Since I know you have been staying up nights frantically waiting for a report on how I am doing, here it is. My 23 day report.
The first week was AWFUL. Anger, resentment, bitterness, old feelings about dormant topics dredged up and brought back to light. Not a good time. Second week . . . resignation. Depression. Frustration. (I sound like the lyrics to an old Moody Blues song . . . . ) Now, third week. Surprising acceptance. Comfort. Even, dare I say it, appreciation? My BP is staying down and I am sleeping better with less pain. Best of all, every single day, my weight drops. 17 pounds in 23 days. Not too shabby. And my tastes are changing. I can actually drink tea without sweetening now and not shudder.

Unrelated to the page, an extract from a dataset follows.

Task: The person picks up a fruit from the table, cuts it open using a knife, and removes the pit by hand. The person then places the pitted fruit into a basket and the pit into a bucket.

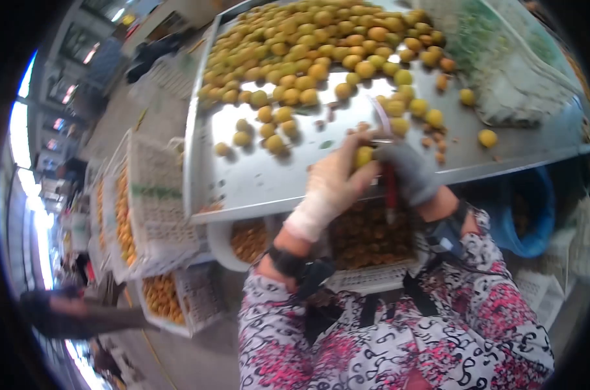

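Note:
My left hand, in a pale glove, has its fingers around a yellow-green fruit just above the tray's front edge. Against the fruit's right side is my right hand, in a grey glove and closed on a tool with red handles. Part of the tool is hidden by the fingers. Many yellow-orange fruits lie heaped on the metal tray beyond my hands. A few small brown pieces rest on the tray to the right.
Below my hands is a crate of dark pieces. A white bucket stands left of it, a blue bucket right. Stacked white crates hold fruit at left. A mesh-lined crate sits on the tray. A person's leg shows lower left.

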A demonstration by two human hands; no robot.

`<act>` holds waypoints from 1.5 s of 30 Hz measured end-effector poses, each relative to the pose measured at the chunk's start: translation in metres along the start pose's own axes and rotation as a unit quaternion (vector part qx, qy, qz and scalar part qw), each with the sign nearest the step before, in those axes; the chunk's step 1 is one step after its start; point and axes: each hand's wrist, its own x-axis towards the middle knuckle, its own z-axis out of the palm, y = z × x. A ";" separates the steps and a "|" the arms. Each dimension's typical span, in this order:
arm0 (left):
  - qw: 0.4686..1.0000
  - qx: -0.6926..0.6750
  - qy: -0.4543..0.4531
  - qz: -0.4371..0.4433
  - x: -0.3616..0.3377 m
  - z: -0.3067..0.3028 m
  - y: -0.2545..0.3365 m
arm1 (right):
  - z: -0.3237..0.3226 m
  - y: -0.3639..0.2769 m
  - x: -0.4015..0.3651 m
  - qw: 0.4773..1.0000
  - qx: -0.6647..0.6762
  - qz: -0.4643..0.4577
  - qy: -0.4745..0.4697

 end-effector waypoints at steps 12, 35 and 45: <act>0.998 0.038 0.042 0.010 0.007 0.016 0.008 | -0.002 -0.018 0.017 0.790 0.436 0.424 0.082; 0.989 -0.098 0.111 0.007 0.025 0.027 0.036 | -0.014 -0.053 0.046 0.783 0.453 0.374 0.206; 0.984 -0.075 0.161 -0.013 0.030 0.041 0.028 | 0.012 -0.009 0.050 0.827 0.443 0.229 0.260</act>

My occasional burst of emotion because I can't eat a sandwich (the main thing I crave) is mitigated by digging down further in the jeans pile to the next size smaller (am I the only one out here who has four sizes of jeans in her closet?) and they actually fit--and I can still breathe. I feel . . . in control and while this ain't easy, I LOVE that feeling.
So, there you go. We've saved at least a billion dollars by not eating out and not going on daily coffee runs (which turned into coffee/donut/pastry/stop at a thrift store on the way home runs). We walked into Starbuck's today for the first time in 23 days and the staff stopped and said WHERE HAVE YOU BEEN? (a sure sign you've been going there a lot). We got hot cups of tea, read our newspaper (mostly the comics) and came home. Go me.

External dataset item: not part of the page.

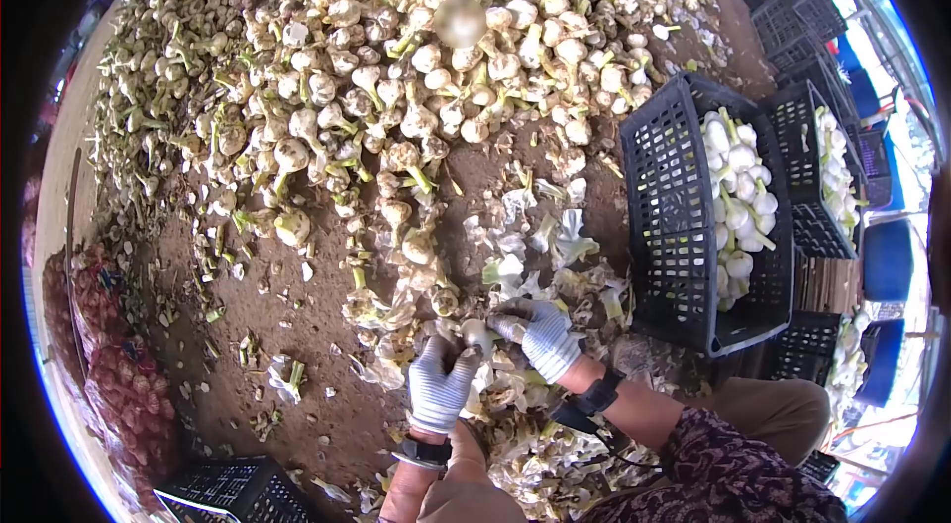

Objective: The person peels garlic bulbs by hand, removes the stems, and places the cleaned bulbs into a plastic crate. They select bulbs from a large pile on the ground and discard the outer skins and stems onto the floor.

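My left hand point(439, 386), in a white glove with dark fingertips, is low in the middle of the head view, its fingers closed near a pale garlic bulb point(476, 333). From the right, my right hand point(538, 333), gloved the same way, has its fingers closed on that bulb's upper right side. Whether the left fingertips hold a part of it is too small to tell. Loose peeled skins point(495, 374) lie below and around both hands. Just above them are more bulbs with dry skins point(418, 246).
A large heap of garlic point(466, 23) spreads across the ground ahead. To the right, a black crate point(674, 216) holds clean white bulbs point(738, 191), with another filled crate point(807, 166) beyond. Red net sacks point(129, 404) stand at left, above a black crate point(233, 488).
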Demonstrator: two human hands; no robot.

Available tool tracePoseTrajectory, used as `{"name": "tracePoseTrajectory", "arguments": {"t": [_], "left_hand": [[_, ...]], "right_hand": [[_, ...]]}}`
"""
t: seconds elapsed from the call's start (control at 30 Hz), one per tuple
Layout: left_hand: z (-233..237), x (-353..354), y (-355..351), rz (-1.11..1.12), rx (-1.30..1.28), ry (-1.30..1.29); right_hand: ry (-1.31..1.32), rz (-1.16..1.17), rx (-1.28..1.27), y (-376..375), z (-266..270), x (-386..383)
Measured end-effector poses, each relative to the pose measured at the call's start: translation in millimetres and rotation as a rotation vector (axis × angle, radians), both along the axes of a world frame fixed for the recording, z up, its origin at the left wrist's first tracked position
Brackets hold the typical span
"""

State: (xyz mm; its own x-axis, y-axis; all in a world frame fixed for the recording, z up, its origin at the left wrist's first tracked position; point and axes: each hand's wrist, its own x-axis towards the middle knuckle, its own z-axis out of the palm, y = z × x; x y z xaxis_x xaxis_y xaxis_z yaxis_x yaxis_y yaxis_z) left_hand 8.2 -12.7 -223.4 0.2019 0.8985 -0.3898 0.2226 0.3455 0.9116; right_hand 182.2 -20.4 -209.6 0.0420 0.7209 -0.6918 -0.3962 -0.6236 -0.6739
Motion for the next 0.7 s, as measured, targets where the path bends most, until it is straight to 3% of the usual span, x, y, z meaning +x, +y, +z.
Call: {"name": "tracePoseTrajectory", "arguments": {"t": [0.1, 0.17, 0.27, 0.33, 0.4, 0.5, 0.7], "left_hand": [[-1, -4, 6, -0.125, -0.027, 0.139], [1, -4, 8, 0.011, -0.302, -0.105], [4, -2, 7, 0.127, -0.458, -0.311], [-4, -3, 5, 0.114, -0.431, -0.337], [-1, 0, 8, -0.077, -0.261, -0.168], [1, -2, 8, -0.058, -0.312, -0.240], [-2, -5, 2, -0.021, -0.449, -0.322]], "right_hand": [[-0.109, -0.003, 0.060, -2, -3, 0], [-0.092, 0.066, -0.024, -5, -2, 7], [-0.037, 0.034, 0.037, -7, -11, 11], [-0.044, 0.038, 0.075, -8, -12, 11], [-0.051, 0.044, 0.112, -7, -8, 8], [-0.105, 0.070, 0.165, -7, -5, 8], [0.019, 0.027, 0.002, -12, -8, 10]]}}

Work is hanging in there. Money hasn't started to flow yet but it will. I'm in a better place than I was. On the other hand, I have two friends who could use your extra thoughts. One is facing her fourth surgery in about 18 months and she is way too nice a person to deserve this much pain. So send good thoughts her way. The other is a someone I don't know well but who recently confided in me that through a bizarre set of circumstances, she and her teenage daughter are homeless and desperate. My heart hurts for her as well and I am going to do what I can to help. I've already offered our couch and shower when needed.
So, give a little cheer for Tami's determination and now wish better luck for my friends. They deserve far better than what they are dealing with now.